● **Brief**: Count every line below in which "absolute" occurs, then give only the count.

● **Data extracted from a collection**:
-------------------------
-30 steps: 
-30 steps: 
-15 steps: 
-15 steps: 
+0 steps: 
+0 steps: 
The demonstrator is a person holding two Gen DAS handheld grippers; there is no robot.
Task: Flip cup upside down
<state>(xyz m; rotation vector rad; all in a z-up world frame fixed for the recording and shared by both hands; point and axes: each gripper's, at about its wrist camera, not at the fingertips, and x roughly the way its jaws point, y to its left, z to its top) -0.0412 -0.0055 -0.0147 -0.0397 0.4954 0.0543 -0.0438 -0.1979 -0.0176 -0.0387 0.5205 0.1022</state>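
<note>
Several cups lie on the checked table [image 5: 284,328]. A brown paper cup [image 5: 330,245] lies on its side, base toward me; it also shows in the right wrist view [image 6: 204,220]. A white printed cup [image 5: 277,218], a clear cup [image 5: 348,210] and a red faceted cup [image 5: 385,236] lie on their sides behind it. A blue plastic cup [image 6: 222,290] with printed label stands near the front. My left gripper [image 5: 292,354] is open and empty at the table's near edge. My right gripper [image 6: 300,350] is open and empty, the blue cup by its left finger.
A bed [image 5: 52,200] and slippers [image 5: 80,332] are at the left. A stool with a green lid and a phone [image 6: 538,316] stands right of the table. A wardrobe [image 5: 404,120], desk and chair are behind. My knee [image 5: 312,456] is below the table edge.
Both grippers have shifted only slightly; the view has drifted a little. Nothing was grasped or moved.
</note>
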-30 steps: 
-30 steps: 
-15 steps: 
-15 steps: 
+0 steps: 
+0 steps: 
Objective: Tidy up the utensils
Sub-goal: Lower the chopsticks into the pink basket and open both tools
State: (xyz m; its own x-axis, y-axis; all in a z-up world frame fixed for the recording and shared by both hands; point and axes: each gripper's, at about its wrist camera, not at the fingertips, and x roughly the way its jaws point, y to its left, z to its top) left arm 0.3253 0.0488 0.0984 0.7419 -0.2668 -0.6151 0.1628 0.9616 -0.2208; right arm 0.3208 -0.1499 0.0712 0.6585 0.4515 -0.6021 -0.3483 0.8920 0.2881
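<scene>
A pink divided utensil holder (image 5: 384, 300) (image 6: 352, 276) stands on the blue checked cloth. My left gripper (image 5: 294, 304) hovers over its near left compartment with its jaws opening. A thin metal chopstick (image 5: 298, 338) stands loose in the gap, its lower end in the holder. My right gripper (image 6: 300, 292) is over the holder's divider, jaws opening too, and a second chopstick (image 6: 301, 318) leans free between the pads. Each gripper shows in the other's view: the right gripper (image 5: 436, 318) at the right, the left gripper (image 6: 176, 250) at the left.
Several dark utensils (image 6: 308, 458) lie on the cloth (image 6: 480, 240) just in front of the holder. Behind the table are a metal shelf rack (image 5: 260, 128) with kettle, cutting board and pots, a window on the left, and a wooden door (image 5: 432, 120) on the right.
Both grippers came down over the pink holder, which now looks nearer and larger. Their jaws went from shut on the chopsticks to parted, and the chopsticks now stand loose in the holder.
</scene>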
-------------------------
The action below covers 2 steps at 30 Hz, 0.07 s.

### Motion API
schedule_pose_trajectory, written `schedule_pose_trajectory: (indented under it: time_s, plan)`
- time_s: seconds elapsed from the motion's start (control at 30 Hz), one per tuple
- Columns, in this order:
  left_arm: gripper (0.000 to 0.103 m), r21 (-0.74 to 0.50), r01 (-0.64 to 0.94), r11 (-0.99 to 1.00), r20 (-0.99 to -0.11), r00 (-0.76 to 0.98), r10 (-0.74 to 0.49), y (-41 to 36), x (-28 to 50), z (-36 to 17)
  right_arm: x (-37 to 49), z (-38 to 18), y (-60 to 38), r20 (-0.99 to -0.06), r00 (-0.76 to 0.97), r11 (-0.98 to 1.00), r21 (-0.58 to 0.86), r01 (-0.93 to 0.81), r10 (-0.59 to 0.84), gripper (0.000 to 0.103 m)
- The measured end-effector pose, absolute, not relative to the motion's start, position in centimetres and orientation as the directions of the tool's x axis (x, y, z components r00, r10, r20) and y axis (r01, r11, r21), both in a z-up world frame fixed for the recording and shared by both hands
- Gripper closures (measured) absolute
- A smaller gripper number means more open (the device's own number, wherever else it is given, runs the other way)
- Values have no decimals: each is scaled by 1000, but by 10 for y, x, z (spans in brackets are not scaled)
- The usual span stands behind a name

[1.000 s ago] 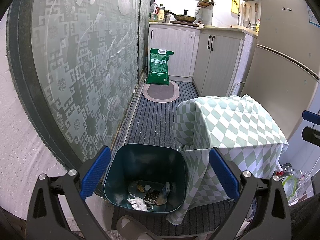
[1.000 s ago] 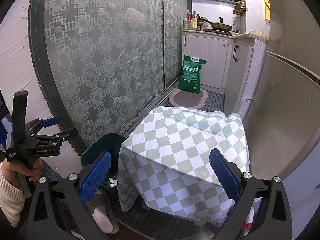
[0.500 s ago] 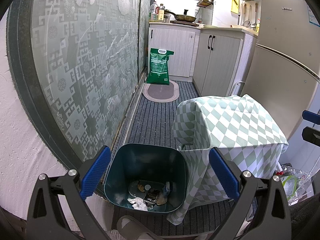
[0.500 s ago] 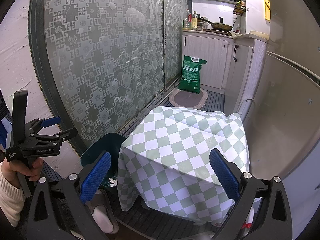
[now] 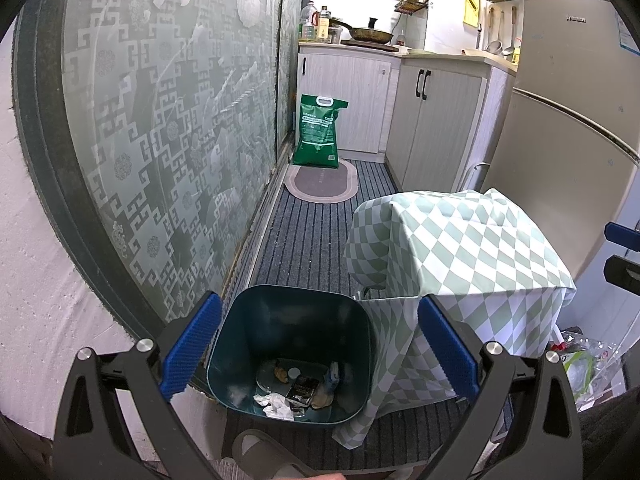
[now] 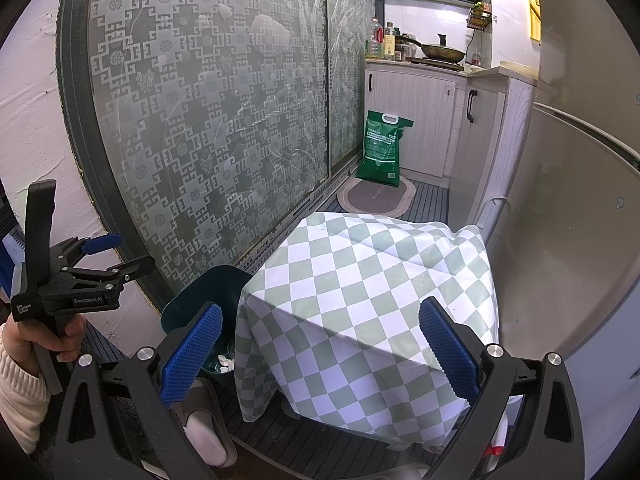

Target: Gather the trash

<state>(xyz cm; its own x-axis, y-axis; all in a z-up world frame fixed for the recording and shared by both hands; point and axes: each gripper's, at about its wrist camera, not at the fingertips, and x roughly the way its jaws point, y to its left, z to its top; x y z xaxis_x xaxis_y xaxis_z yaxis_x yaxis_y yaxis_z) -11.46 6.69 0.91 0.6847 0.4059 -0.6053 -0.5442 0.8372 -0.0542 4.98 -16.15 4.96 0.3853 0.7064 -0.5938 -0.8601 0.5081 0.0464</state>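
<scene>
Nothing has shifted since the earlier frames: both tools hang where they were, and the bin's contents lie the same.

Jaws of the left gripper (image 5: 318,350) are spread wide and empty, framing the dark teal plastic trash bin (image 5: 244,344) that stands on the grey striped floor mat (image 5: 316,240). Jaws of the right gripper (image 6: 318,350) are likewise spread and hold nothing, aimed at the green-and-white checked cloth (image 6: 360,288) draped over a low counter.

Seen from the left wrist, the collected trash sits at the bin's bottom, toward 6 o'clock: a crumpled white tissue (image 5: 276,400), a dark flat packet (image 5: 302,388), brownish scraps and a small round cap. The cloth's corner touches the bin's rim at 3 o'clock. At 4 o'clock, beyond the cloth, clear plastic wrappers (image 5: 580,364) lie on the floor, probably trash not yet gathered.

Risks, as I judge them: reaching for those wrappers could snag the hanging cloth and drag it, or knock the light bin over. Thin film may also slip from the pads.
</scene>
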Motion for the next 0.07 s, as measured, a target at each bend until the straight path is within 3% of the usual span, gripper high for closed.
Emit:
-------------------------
● **Result**: 2